Protein degraders are small molecules with targeted degradation function against disease-causing proteins. For drug development, animal model testing is essential for optimization, safety assessment, and regulatory compliance. Laws worldwide currently require candidate drug testing in animals before human clinical trials. For half a century, the majority of drugs have been evaluated in mice, rats, dogs, monkeys, and other species, informing patient dosing strategies and safety profiles. Profacgen offers diverse animal tests for protein degraders, from ADME and pharmacokinetics through toxicology and efficacy evaluation.
Overview
Animal models are indispensable for protein degrader development, providing insights unattainable from in vitro systems:
Translational evaluation: Animal models bridge the gap between cellular activity and human therapeutic potential by capturing systemic exposure, tissue distribution, metabolism, and physiological feedback. While animal results do not always translate directly to human efficacy, they identify critical liabilities and guide experimental design refinement
Mechanism validation: In vivo confirmation that target degradation, pathway modulation, and phenotypic responses are degrader-mediated, proteasome-dependent, and E3 ligase-specific. Mechanistic validation in intact organisms supports regulatory submissions and clinical trial design
Candidate selection: Multi-parameter comparison of lead compounds integrating exposure, target engagement, efficacy, and tolerability to identify development candidates with the highest probability of clinical success
Available Study Types
Profacgen provides comprehensive animal study capabilities spanning the full drug development spectrum:
Pharmacokinetic Studies
Characterization of absorption, distribution, metabolism, and excretion.

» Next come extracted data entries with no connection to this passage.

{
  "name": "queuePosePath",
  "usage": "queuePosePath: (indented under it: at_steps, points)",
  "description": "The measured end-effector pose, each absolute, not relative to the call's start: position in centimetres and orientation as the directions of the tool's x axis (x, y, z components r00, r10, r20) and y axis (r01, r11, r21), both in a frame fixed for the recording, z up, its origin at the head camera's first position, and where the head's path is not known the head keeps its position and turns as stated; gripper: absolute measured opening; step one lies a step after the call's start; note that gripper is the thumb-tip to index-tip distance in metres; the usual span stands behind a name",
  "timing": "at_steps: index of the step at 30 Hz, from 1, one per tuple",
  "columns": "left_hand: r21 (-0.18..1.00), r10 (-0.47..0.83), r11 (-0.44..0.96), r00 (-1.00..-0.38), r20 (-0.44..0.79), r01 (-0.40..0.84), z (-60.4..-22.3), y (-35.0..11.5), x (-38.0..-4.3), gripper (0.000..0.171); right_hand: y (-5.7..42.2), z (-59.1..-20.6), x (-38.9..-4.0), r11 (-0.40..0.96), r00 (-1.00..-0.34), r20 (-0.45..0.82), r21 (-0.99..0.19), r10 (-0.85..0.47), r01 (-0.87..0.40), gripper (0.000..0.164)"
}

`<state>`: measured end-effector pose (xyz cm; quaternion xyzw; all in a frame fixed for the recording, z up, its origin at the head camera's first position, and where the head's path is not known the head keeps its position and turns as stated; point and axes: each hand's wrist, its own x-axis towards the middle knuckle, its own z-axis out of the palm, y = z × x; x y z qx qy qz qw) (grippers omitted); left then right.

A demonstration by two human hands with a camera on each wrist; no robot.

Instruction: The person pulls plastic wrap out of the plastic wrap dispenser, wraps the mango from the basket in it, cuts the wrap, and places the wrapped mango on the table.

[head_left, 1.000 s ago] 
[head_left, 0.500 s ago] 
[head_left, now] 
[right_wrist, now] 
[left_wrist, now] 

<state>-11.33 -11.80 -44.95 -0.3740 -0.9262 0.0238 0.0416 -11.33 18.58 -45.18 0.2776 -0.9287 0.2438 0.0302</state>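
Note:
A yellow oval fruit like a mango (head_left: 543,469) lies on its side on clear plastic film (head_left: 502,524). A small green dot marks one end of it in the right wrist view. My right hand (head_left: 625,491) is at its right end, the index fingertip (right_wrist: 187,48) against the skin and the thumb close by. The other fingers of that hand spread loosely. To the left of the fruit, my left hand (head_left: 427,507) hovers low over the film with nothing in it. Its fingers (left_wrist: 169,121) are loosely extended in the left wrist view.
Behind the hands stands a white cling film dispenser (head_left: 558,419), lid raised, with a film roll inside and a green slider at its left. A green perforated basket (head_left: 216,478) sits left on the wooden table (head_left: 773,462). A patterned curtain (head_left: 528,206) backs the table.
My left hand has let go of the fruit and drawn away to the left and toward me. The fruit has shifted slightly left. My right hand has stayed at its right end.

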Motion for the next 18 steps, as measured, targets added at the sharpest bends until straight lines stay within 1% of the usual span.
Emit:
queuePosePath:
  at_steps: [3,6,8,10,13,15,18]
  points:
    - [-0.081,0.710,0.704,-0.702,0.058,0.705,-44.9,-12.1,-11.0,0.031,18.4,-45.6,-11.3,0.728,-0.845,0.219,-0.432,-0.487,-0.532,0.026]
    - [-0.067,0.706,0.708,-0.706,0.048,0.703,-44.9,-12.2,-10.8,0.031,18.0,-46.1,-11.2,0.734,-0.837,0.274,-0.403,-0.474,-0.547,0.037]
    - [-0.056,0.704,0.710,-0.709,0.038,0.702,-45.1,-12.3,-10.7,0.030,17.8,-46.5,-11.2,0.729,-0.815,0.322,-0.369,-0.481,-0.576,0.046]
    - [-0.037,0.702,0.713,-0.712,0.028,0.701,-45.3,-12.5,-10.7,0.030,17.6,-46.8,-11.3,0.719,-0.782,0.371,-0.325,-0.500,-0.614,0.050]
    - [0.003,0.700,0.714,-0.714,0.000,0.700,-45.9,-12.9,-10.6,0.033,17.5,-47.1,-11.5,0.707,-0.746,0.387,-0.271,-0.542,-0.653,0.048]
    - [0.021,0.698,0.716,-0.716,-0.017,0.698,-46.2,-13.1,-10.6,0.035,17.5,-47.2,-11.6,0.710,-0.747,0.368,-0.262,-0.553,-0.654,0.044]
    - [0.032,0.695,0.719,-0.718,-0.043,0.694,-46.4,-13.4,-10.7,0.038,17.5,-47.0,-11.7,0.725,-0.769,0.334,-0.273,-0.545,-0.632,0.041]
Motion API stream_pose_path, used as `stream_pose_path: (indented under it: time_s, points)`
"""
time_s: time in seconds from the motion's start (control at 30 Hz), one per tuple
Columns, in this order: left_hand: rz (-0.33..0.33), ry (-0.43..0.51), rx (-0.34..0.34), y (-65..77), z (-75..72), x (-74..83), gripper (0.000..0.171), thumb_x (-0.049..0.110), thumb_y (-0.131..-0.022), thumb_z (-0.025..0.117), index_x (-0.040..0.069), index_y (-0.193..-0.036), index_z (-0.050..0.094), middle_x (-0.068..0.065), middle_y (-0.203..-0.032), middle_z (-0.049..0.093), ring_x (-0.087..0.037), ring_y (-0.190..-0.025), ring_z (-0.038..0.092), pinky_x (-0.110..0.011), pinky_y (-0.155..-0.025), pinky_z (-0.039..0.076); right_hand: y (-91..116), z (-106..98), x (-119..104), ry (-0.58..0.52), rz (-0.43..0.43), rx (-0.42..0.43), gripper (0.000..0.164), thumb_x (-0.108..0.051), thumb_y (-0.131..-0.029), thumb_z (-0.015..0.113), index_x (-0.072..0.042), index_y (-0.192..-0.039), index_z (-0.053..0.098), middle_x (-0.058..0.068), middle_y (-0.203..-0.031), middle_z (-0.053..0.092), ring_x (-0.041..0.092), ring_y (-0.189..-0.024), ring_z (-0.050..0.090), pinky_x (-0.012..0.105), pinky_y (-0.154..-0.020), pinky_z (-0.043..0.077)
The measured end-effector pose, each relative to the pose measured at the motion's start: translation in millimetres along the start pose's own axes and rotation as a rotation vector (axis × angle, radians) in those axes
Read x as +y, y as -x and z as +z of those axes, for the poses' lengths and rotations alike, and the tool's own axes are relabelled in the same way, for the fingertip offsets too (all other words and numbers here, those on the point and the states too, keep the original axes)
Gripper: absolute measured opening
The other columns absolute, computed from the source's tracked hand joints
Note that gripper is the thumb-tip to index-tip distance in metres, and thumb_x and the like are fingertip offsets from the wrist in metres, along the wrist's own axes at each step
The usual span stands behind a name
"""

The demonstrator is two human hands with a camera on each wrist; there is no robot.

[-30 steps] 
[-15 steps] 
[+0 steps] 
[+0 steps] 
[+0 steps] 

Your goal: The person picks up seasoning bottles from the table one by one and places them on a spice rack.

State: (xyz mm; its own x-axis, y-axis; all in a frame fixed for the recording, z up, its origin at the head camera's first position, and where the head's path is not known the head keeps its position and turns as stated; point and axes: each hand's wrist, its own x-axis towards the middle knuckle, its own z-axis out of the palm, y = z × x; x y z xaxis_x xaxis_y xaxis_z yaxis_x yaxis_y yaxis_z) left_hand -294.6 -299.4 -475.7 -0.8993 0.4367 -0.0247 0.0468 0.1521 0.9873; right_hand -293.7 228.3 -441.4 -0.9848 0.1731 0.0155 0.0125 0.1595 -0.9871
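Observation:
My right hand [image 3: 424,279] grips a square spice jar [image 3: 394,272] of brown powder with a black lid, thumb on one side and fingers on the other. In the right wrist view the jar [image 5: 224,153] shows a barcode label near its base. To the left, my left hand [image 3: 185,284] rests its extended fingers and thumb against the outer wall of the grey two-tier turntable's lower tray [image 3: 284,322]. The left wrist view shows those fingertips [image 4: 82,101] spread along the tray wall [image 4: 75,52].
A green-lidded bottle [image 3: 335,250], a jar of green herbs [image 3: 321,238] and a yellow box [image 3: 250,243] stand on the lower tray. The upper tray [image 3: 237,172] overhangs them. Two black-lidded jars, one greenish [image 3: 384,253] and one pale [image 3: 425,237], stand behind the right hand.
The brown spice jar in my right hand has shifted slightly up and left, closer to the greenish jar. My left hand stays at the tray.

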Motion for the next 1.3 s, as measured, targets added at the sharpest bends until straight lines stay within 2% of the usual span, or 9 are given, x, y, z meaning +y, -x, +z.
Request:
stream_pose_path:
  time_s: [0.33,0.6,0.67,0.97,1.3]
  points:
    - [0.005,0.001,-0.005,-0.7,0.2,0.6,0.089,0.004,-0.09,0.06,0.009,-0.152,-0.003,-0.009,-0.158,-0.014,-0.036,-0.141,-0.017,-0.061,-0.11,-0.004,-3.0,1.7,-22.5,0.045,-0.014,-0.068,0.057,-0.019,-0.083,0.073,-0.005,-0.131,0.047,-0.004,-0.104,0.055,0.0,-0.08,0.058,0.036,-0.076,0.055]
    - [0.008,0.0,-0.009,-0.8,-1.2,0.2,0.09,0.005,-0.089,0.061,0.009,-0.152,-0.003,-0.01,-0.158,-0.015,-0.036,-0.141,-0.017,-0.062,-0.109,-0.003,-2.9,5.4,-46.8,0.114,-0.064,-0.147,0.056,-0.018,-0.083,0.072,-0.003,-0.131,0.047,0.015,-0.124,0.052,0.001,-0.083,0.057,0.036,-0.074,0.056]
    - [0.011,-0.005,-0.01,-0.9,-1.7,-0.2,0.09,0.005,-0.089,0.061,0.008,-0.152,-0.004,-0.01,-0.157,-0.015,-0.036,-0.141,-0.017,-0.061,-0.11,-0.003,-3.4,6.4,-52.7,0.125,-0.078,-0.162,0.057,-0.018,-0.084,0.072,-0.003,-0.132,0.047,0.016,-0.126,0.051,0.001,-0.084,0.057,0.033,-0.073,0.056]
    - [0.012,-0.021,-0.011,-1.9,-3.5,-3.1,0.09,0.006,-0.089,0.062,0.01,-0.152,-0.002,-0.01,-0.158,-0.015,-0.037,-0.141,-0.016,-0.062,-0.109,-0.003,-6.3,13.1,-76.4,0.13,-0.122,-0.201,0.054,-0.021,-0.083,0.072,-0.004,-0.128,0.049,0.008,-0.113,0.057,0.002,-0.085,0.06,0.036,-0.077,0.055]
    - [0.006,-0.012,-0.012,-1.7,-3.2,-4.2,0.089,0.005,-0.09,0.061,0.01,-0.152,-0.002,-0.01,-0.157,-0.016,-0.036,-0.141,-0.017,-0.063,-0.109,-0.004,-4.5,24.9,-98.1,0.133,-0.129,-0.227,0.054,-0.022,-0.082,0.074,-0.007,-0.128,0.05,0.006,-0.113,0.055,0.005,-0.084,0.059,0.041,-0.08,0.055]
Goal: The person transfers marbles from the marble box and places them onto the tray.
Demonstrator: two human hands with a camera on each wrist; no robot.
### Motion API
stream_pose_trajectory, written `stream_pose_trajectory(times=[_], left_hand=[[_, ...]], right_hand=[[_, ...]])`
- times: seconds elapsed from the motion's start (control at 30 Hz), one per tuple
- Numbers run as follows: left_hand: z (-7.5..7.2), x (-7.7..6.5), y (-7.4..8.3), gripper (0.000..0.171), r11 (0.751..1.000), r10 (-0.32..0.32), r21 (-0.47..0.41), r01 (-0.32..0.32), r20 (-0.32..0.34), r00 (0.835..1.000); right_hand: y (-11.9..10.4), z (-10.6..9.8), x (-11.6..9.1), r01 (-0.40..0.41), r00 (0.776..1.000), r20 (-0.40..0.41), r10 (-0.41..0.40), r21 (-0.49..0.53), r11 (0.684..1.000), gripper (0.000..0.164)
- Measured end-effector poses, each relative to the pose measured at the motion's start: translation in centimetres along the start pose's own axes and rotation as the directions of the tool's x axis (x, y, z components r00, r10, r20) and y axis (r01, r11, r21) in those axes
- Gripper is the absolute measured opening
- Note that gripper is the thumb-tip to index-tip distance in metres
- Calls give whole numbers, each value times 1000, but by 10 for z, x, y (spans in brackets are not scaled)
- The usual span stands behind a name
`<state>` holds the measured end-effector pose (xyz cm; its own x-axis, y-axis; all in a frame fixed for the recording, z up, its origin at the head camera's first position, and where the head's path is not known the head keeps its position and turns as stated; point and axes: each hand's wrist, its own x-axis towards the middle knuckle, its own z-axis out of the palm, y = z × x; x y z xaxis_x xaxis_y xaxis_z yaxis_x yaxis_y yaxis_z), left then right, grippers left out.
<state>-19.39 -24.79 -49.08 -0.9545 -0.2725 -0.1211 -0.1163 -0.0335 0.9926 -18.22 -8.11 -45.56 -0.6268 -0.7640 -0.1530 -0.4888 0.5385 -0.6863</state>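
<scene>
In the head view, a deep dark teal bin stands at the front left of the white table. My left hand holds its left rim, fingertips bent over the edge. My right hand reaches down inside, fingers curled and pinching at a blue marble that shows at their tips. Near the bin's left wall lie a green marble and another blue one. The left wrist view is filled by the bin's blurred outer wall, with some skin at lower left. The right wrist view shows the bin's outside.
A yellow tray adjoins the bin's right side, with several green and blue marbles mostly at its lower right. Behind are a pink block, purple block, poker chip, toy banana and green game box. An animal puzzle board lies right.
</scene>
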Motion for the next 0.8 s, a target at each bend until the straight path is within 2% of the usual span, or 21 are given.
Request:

ADME evaluation: Plasma and tissue concentration-time profiles, bioavailability, clearance, volume of distribution, and half-life determination
Release process: Formulation-dependent absorption kinetics and sustained release characterization
Dosing interval optimization: PK modeling to predict optimal dosing frequency based on target half-life and recovery kinetics
Target Degradation Studies
Quantitative confirmation of in vivo target engagement and mechanism.
Tissue-level quantification: Western blot, ELISA, and mass spectrometry of target protein in tumor, organ, and blood samples
Time-course profiling: Degradation onset, maximal reduction, and recovery following single and repeat dosing
Mechanistic confirmation: Proteasome inhibitor co-administration and E3 ligase knockout validation
Pharmacodynamic Evaluation
Assessment of downstream pathway modulation and biomarker response.
Pathway biomarkers: Phosphorylation status, transcriptional changes, and proliferation markers correlating target loss with functional consequence
Circulating biomarkers: Plasma and serum analytes as surrogate endpoints for tissue-level target engagement
PK/PD modeling: Integration of exposure and response data to predict human efficacious dose and dosing regimen
Efficacy Studies
Therapeutic benefit assessment in disease-relevant models.
Tumor models: Growth inhibition, regression, and survival in xenograft, PDX, and syngeneic models
Inflammation models: Clinical score improvement, histopathology, and cytokine reduction in arthritis and colitis models
Neurological models: Behavioral endpoints, neuroimaging, and survival in neurodegeneration and CNS tumor models
Toxicity Assessment
Comprehensive safety evaluation to support regulatory advancement.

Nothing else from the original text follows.